__AIM OF THE TASK__: Go over the material below and report every line that contains the word "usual".

__PROVIDED DATA__:
☆ ☆ ☆
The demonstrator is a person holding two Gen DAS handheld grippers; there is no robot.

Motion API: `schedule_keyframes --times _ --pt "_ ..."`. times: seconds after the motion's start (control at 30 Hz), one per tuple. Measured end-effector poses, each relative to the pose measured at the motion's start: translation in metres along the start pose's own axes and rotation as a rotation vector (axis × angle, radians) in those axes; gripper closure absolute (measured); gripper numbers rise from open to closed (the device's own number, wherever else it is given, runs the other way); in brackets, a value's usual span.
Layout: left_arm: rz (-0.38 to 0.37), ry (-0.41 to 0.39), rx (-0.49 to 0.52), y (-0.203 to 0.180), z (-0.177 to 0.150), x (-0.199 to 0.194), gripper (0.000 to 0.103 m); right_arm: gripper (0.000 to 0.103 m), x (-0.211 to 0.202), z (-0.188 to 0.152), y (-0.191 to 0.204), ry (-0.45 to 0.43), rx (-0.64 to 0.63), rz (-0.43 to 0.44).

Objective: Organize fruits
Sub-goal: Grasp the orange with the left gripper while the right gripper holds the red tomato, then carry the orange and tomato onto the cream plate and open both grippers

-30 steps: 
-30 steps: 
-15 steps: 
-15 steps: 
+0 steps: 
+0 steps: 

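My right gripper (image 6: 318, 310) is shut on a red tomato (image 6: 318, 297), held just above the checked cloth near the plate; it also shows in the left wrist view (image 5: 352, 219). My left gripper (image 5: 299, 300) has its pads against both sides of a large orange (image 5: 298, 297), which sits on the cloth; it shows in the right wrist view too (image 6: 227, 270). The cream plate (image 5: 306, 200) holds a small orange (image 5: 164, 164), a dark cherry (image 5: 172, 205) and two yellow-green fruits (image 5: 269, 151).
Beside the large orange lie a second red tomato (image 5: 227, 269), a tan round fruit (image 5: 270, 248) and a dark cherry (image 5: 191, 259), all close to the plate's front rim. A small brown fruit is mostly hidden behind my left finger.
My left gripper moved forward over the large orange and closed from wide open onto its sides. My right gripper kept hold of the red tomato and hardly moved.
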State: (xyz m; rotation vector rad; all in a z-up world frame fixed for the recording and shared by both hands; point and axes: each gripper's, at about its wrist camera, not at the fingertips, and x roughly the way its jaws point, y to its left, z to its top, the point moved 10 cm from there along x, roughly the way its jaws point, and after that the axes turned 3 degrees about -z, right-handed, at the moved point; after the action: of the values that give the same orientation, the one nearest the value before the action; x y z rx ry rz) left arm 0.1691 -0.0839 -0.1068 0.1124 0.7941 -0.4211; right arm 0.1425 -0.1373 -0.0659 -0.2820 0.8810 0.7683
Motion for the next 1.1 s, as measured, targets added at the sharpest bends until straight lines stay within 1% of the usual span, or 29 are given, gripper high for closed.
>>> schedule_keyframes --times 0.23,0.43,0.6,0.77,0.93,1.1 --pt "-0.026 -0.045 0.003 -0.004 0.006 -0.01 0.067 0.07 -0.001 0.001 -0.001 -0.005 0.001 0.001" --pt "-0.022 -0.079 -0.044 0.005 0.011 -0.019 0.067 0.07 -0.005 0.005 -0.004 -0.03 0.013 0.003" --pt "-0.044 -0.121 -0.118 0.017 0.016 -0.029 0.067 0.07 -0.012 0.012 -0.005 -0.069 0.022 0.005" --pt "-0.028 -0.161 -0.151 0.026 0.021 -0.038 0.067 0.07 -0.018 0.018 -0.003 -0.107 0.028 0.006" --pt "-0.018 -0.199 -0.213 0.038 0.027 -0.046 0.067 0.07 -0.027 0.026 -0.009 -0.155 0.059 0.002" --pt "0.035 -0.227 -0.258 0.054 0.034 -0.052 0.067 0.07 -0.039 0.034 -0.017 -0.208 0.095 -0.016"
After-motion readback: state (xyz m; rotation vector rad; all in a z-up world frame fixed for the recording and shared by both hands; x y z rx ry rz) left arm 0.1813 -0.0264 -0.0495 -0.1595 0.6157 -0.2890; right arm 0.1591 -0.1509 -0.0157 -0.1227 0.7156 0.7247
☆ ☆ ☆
__EXERCISE RESPONSE__:
Motion API: `schedule_keyframes --times _ --pt "_ ..."`. times: seconds after the motion's start (control at 30 Hz), one per tuple. Measured end-effector poses, each relative to the pose measured at the motion's start: translation in metres along the start pose's own axes and rotation as a rotation vector (axis × angle, radians) in those axes; gripper closure absolute (measured); gripper numbers rise from open to closed (the device's own number, wherever else it is given, runs the other way); in brackets, a value's usual span.
Motion for the next 1.1 s, as measured, targets added at the sharpest bends until straight lines stay within 1% of the usual span, or 29 are given, gripper high for closed.

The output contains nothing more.